Postby sternc » Sun Jan 03, 2010 2:49 pm

Im not really sold on this PS, but I want to know what some other people think. Pro's/con's? Let me have it. Thanks.

After two weeks at Gilber’s home, I had learned Costa Rican roosters did not come with snooze buttons. It was an hour when reasonable people, and farm animals, were sleeping, yet that damn rooster wanted me up. There was no use trying to sleep through it, so I threw off my blankets, went outside, and jumped into the ice-cold shower. Maybe a minute later I was out, not very clean, but certainly awake. Still shivering, I dressed, making sure to check if any tarantulas (big enforcers of trespassing codes) had decided to make my boots home for the evening. After a quick breakfast, it was time for the day’s work.

The nature of the work was visible through Gilber’s hands. After many years, his once useful and vigorous tools had deteriorated into the fifty-year-old antiques hanging by his sides. They were calloused and cripplingly arthritic. The pain was obvious in his eyes whether he was picking coffee beans, repairing a neighbor’s shed, or butchering a sow, but his work never slowed. Not once did he complain. As I worked beside him, constantly reminding myself of my supposed youth and vigor, I was moved.

I vividly remember looking down at my own pair. Dirty from working outside, but below that initial layer of dirt lay smooth hands. I realized the closest thing I had to a callous was where my pen sat between my thumb and forefinger. I was ashamed. The more I watched and got to know Gilber, the more I realized his hands, old and tired as they were, were symbols of his all-around approach to life.

Yes, his hands were the physical manifestation of a passionate dedication to his work, but they also represented the similar steadfast approach he took in all aspects of his life, including family, God, and community. He approached his faith, being a husband, father, brother, friend, and neighbor the same way his hands approached another day in the field, determined, regardless of the pain and personal sacrifice, to do what needed to be done, do it to the best of his abilities, and to go about it the right way.

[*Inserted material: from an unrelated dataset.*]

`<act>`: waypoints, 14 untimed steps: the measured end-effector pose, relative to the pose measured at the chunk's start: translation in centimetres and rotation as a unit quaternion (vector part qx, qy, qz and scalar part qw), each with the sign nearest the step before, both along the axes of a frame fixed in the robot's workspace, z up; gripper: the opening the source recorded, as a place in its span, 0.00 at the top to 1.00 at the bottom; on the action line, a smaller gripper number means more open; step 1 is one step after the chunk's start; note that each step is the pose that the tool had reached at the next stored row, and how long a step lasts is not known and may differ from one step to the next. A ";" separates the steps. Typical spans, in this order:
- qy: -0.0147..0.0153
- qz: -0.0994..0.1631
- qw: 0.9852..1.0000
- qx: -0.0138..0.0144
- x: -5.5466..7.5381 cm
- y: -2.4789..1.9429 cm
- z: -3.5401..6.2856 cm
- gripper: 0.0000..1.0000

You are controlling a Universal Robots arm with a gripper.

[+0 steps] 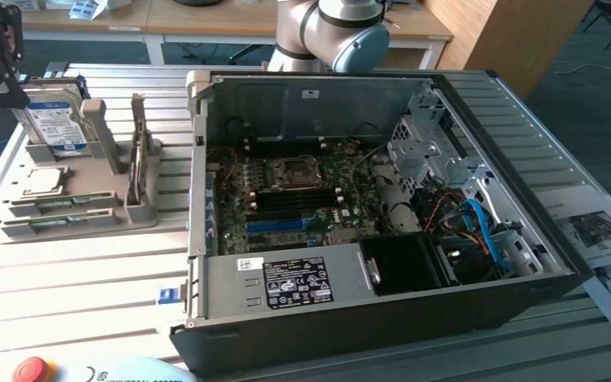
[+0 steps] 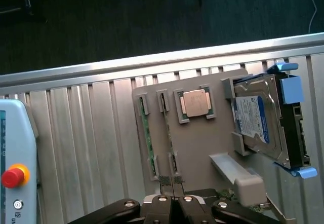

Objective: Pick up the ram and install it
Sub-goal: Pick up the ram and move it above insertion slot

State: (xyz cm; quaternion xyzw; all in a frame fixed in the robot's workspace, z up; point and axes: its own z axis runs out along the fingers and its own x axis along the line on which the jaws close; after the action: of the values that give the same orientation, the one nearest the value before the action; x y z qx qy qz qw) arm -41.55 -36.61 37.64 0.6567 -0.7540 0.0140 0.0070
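Pincer point(image 1: 9, 91) point(image 2: 170, 186): fingers pressed together, nothing between them. It hangs over the grey parts holder point(image 1: 104, 213) point(image 2: 202, 143) at the exterior view's left and isn't touching anything. In the wrist view the tips line up with one end of the ram slots.

The ram point(image 1: 60, 202) point(image 2: 147, 135) is seated on edge in a slot at the near end of the holder. What looks like a second stick point(image 1: 61, 222) point(image 2: 170, 140) sits in the slot just beside it. Also on the holder are the CPU point(image 1: 42, 181) point(image 2: 196, 104), next to the slots, and the hard drive point(image 1: 53, 123) point(image 2: 255, 120) standing at the far end. The open PC case point(image 1: 317, 79) is at the exterior view's right, well apart from the holder. Its motherboard has a blue slot point(image 1: 279, 225) with no ram in it, so the install is not done.

Handling, judged:
- **Feel:** the stick is likely very light, stiff and thin, and probably snaps or cracks if bent or twisted.
- **Fragile parts:** the chips and the contact edge, so best not squeezed hard or scraped.
- **Where to grip:** pinch across the two flat faces near mid-length on the exposed upper edge, which keeps it balanced.
- **Risks:** the smooth faces may slip under a weak grip, and an off-centre hold could tilt it in the slot and make it bind.
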 end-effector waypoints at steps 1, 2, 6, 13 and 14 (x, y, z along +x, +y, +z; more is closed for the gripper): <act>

My mother and father have all the aforementioned values, and they worked to instill them in all of their children. While they succeeded to an extent, there was something about seeing another example of such complete and absolute dedication, up close and personal. Maybe it was being a few thousand miles away in a place as different culturally as Costa Rica, or maybe I had finally reached a level of maturity where I was able to comprehend and put into perspective the things my parents had always done. Whatever the case was, Gilber's hands and actions left an indelible mark on me. I know my hands will never look like Gilber's, but I can embrace the things he embraced, the things that his hands represented. He helped me realize how important it is to live a life full of passion, dedication, love, family, and faith.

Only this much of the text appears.